- **Data in this exercise**
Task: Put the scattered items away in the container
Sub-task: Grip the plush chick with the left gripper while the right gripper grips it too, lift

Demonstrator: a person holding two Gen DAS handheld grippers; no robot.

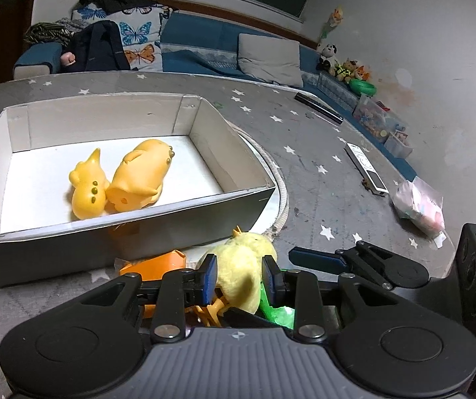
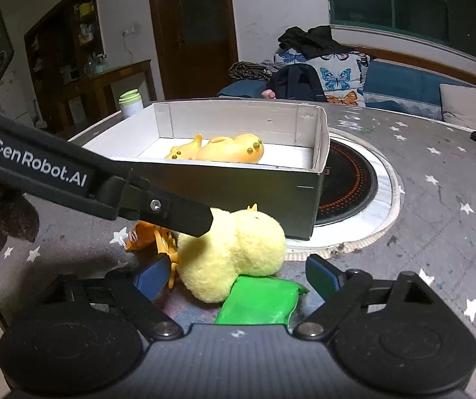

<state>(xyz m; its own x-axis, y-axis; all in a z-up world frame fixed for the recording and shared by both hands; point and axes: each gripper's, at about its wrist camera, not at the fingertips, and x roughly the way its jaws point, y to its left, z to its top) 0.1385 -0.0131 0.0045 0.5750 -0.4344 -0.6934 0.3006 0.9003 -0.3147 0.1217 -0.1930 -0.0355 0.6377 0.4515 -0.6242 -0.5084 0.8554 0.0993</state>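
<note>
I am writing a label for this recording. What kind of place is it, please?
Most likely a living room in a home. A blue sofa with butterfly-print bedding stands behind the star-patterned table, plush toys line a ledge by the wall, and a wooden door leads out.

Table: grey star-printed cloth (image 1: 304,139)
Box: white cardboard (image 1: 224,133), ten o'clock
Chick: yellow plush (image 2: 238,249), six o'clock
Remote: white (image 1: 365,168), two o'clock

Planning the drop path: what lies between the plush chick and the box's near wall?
Bare starred tablecloth only; in the right wrist view the plush chick sits just before the box, nothing between.
</note>
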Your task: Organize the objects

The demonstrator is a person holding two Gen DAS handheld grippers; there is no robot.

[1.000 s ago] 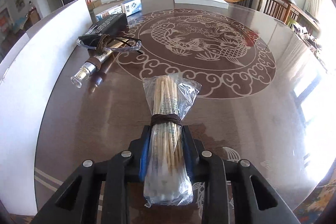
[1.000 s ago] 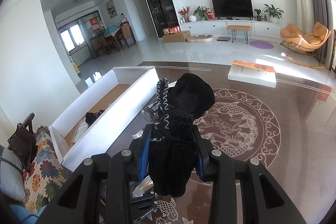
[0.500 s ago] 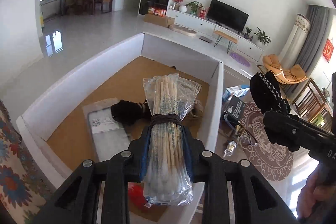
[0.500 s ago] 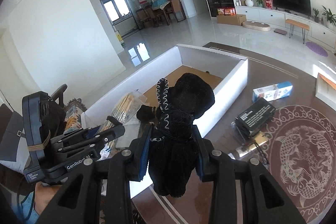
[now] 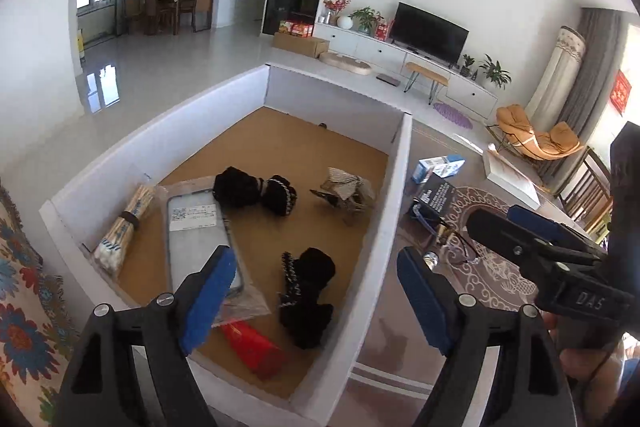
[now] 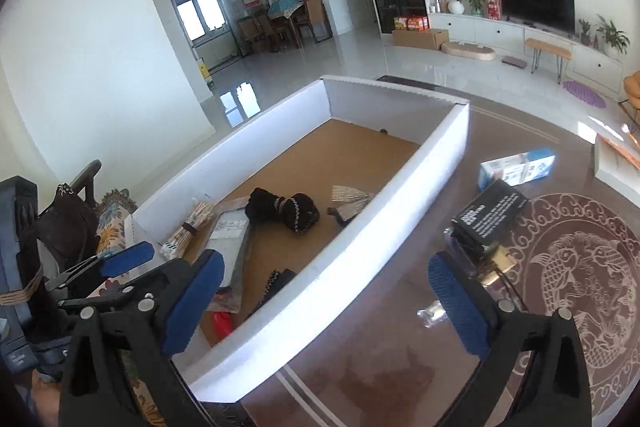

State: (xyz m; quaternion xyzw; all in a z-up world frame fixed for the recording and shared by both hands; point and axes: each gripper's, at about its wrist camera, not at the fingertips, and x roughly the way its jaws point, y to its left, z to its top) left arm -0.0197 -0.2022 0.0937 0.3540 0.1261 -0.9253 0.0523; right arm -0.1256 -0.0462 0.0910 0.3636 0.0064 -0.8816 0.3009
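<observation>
1. The left tongs (image 5: 312,301) stand wide apart with nothing between the pads; they have just been opening, above the white box (image 5: 394,187).
2. The right tongs (image 6: 324,299) gape wide too, just opened and empty, straddling the box's near wall (image 6: 352,263).
3. The bundle of cotton swabs (image 5: 122,227) lies inside the box at 9 o'clock, against the wall.
4. One black glove (image 5: 306,297) lies on the box floor at 6 o'clock; another (image 5: 256,189) sits near the middle.
5. A phone in a clear bag (image 5: 198,239) lies between swabs and gloves.
6. On the tabletop (image 6: 400,367), at 3 o'clock of the box, rest a black carton (image 6: 490,213) and a blue-white carton (image 6: 518,167).
</observation>
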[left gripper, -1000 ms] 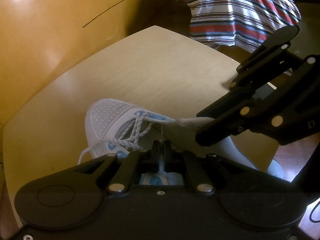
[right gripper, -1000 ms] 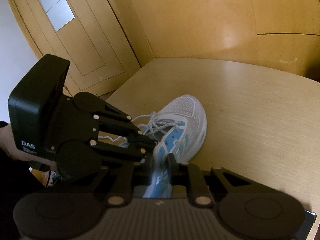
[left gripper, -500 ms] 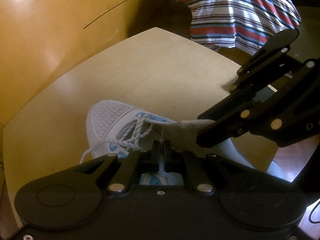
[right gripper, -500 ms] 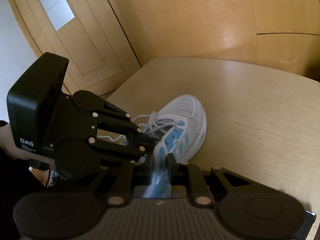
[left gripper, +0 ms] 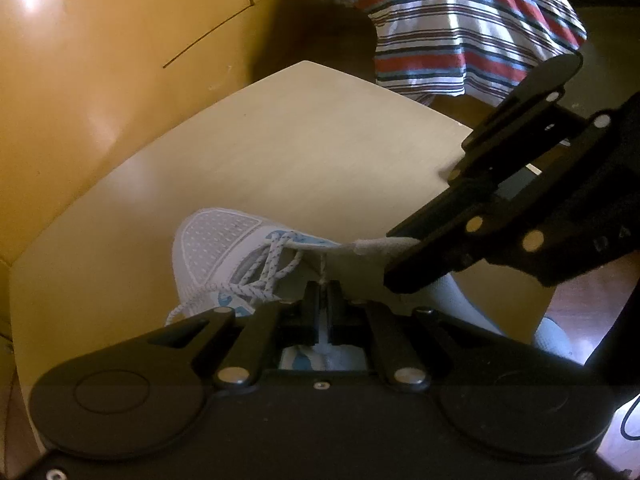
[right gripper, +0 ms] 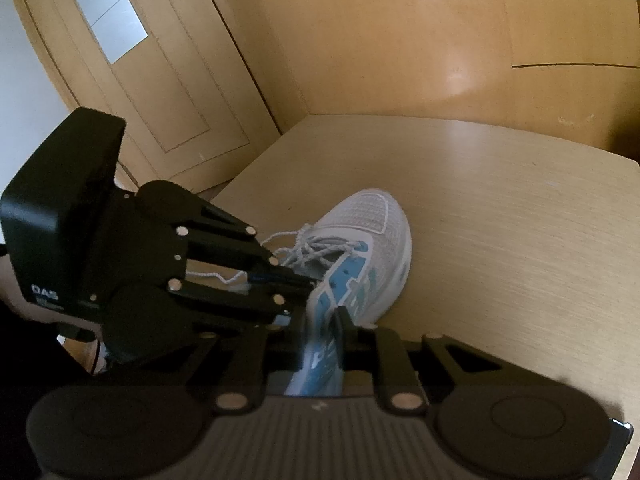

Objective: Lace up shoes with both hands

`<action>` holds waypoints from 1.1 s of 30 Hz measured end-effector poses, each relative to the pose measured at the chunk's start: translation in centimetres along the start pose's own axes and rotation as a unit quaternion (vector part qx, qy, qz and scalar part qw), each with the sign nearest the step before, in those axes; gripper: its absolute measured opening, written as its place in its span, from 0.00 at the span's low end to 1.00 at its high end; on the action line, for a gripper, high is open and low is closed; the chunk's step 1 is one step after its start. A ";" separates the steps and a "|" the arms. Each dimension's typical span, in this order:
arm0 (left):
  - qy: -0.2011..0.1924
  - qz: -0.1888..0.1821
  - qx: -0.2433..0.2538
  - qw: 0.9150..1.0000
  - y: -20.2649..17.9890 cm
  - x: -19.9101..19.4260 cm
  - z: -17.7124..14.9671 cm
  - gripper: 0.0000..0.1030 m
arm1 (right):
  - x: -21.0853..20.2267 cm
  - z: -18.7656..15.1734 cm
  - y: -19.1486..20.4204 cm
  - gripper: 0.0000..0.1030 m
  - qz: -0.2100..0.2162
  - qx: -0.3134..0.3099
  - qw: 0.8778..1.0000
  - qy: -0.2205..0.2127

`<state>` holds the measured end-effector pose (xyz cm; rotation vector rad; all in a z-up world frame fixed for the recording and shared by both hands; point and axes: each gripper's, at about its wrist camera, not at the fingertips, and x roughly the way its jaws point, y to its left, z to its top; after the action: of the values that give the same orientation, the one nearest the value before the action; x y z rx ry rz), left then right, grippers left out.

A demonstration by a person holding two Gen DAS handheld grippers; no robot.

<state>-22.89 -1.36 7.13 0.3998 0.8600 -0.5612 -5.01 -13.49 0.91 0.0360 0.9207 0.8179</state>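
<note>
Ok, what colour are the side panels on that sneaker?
Light blue, on a white mesh sneaker; the right wrist view shows them best.

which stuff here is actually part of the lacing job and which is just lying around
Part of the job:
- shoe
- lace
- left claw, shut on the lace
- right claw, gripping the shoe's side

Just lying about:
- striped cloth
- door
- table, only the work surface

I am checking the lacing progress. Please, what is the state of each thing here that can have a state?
Shoe: on its sole on the table, partly laced.
Lace: crossed through front eyelets, one strand pulled taut.
Left gripper: fingers shut on the lace.
Right gripper: fingers shut on the shoe's side wall.
Door: closed.
</note>
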 end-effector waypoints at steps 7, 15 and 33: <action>-0.004 0.000 0.003 1.000 0.1 -0.4 0.0 0.01 | 0.3 -0.3 0.4 0.15 0.001 0.003 1.000 0.002; -0.004 0.000 0.002 1.000 0.1 -0.4 0.0 0.01 | 0.6 -0.5 0.7 0.17 0.002 0.008 1.000 0.003; -0.007 0.008 -0.005 1.000 0.3 0.2 0.0 0.01 | 0.4 0.2 -0.3 0.18 0.005 0.008 1.000 0.006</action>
<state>-22.61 -1.18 6.99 0.3937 0.8459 -0.5451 -4.52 -13.37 0.64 0.0481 0.9394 0.8206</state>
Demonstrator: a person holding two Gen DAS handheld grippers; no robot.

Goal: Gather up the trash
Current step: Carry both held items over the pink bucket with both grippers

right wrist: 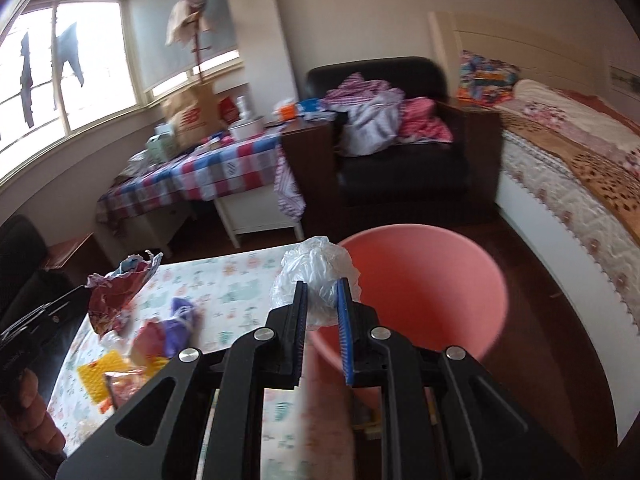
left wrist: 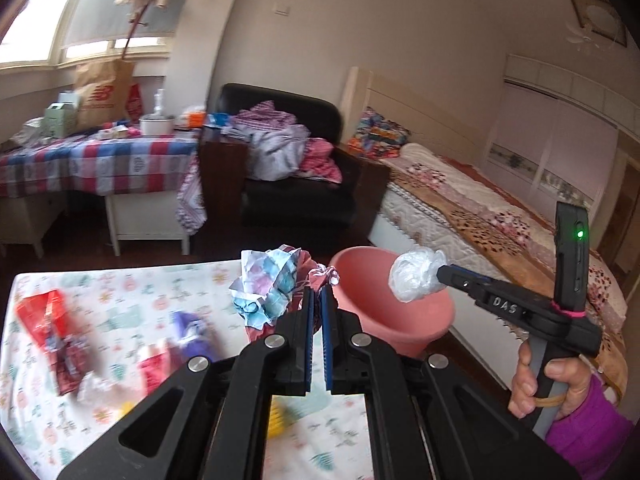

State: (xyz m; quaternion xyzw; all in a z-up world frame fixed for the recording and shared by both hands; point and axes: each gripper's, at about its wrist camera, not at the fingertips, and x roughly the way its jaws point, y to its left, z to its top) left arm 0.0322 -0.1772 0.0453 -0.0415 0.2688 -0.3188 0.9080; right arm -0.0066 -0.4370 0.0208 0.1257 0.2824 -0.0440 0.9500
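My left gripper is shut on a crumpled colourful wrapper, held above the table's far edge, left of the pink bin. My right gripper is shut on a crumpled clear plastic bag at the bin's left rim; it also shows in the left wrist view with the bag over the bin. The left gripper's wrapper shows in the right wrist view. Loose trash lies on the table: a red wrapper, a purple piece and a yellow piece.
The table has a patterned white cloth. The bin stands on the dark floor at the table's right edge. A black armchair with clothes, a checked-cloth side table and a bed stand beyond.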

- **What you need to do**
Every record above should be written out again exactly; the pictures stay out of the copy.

- **Solution for this task**
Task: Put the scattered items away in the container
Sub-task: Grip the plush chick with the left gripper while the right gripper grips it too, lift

Demonstrator: a person holding two Gen DAS handheld grippers; no robot.


<state>(xyz m; its own x-axis, y-axis; all in a z-up world frame fixed for the recording and shared by both hands; point and axes: each gripper's, at about its wrist camera, not at the fingertips, and x roughly the way its jaws point, y to its left, z to its top) 0.1385 -0.0131 0.0045 0.5750 -0.4344 -0.6934 0.3006 0.9003 -0.3147 0.1217 -0.1930 -0.0355 0.6377 0.4515 -0.6242 -0.5084 0.8554 0.0993</state>
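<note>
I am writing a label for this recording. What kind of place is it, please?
Most likely a living room in a home. A blue sofa with butterfly-print bedding stands behind the star-patterned table, plush toys line a ledge by the wall, and a wooden door leads out.

Table: grey star-printed cloth (image 1: 304,139)
Box: white cardboard (image 1: 224,133), ten o'clock
Chick: yellow plush (image 2: 238,249), six o'clock
Remote: white (image 1: 365,168), two o'clock

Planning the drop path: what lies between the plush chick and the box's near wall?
Bare starred tablecloth only; in the right wrist view the plush chick sits just before the box, nothing between.
</note>
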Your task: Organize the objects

The demonstrator is a person holding two Gen DAS handheld grippers; there is no robot.

[1.000 s ago] 
[1.000 s ago] 
[0.500 s ago] 
[0.500 s ago] 
[now] 
[now] 

State: (xyz m; quaternion xyzw; all in a z-up world frame fixed for the recording and shared by both hands; point and axes: each gripper's, at about its wrist camera, not at the fingertips, and x roughly the way its jaws point, y to its left, z to its top) left arm -0.0197 -0.2022 0.0937 0.3540 0.1261 -0.9253 0.0523; right arm -0.1256 -0.0462 0.0910 0.3636 0.0064 -0.8816 0.3009
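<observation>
1. The left tongs (image 5: 312,301) stand wide apart with nothing between the pads; they have just been opening, above the white box (image 5: 394,187).
2. The right tongs (image 6: 324,299) gape wide too, just opened and empty, straddling the box's near wall (image 6: 352,263).
3. The bundle of cotton swabs (image 5: 122,227) lies inside the box at 9 o'clock, against the wall.
4. One black glove (image 5: 306,297) lies on the box floor at 6 o'clock; another (image 5: 256,189) sits near the middle.
5. A phone in a clear bag (image 5: 198,239) lies between swabs and gloves.
6. On the tabletop (image 6: 400,367), at 3 o'clock of the box, rest a black carton (image 6: 490,213) and a blue-white carton (image 6: 518,167).
</observation>
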[left gripper, -1000 ms] 
[right gripper, -1000 ms] 
[left gripper, -500 ms] 
[right gripper, -500 ms] 
[left gripper, +0 ms] 
[right gripper, +0 ms] 

Objective: Lace up shoes with both hands

`<action>` holds waypoints from 1.1 s of 30 Hz measured end-effector poses, each relative to the pose measured at the chunk's start: translation in centimetres along the start pose's own axes and rotation as a unit quaternion (vector part qx, qy, qz and scalar part qw), each with the sign nearest the step before, in those axes; gripper: its absolute measured opening, written as its place in its span, from 0.00 at the span's low end to 1.00 at its high end; on the action line, for a gripper, high is open and low is closed; the chunk's step 1 is one step after its start. A ";" separates the steps and a "|" the arms. Each dimension's typical span, in this order:
arm0 (left):
  - qy: -0.2011..0.1924
  - qz: -0.1888..0.1821
  - qx: -0.2433..0.2538
  - qw: 0.9150..1.0000
  - y: -20.2649..17.9890 cm
  - x: -19.9101..19.4260 cm
  - z: -17.7124..14.9671 cm
  - gripper: 0.0000..0.1030 m
arm1 (right):
  - x: -21.0853..20.2267 cm
  - z: -18.7656..15.1734 cm
  - y: -19.1486..20.4204 cm
  - gripper: 0.0000..0.1030 m
  - qz: -0.2100..0.2162
  - qx: -0.3134..0.3099
  - qw: 0.8778..1.0000
  - qy: -0.2205..0.2127

`<state>` holds the measured end-effector pose (xyz cm; rotation vector rad; all in a z-up world frame fixed for the recording and shared by both hands; point and axes: each gripper's, at about its wrist camera, not at the fingertips, and x roughly the way its jaws point, y to its left, z to its top; after the action: of the values that give the same orientation, the one nearest the value before the action; x y z rx ry rz), left then right, grippers left out.

A demonstration by a person holding two Gen DAS handheld grippers; no robot.

<state>-22.89 -1.36 7.13 0.3998 0.8600 -0.5612 -5.01 -13.49 0.91 0.0360 0.9207 0.8179</state>
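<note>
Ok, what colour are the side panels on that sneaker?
Light blue, on a white mesh sneaker; the right wrist view shows them best.

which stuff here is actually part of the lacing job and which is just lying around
Part of the job:
- shoe
- lace
- left claw, shut on the lace
- right claw, gripping the shoe's side

Just lying about:
- striped cloth
- door
- table, only the work surface

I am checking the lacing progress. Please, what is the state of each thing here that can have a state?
Shoe: on its sole on the table, partly laced.
Lace: crossed through front eyelets, one strand pulled taut.
Left gripper: fingers shut on the lace.
Right gripper: fingers shut on the shoe's side wall.
Door: closed.
</note>
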 end-effector waypoints at steps 7, 15 and 33: <action>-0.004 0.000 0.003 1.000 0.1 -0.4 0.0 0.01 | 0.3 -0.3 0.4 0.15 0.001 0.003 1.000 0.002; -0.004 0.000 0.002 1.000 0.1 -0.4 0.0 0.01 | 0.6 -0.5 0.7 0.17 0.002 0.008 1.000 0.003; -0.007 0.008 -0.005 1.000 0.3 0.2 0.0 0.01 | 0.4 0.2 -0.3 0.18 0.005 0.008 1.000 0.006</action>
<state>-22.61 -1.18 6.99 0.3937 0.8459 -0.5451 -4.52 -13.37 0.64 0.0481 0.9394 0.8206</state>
Demonstrator: a person holding two Gen DAS handheld grippers; no robot.

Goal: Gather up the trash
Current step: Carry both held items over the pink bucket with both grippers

right wrist: 
left wrist: 

State: (xyz m; quaternion xyzw; all in a z-up world frame fixed for the recording and shared by both hands; point and axes: each gripper's, at about its wrist camera, not at the fingertips, and x roughly the way its jaws point, y to its left, z to its top) left arm 0.0322 -0.1772 0.0453 -0.0415 0.2688 -0.3188 0.9080; right arm -0.0066 -0.4370 0.0208 0.1257 0.2824 -0.0440 0.9500
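My left gripper is shut on a crumpled colourful wrapper, held above the table's far edge, left of the pink bin. My right gripper is shut on a crumpled clear plastic bag at the bin's left rim; it also shows in the left wrist view with the bag over the bin. The left gripper's wrapper shows in the right wrist view. Loose trash lies on the table: a red wrapper, a purple piece and a yellow piece.
The table has a patterned white cloth. The bin stands on the dark floor at the table's right edge. A black armchair with clothes, a checked-cloth side table and a bed stand beyond.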

Work on this exercise is done.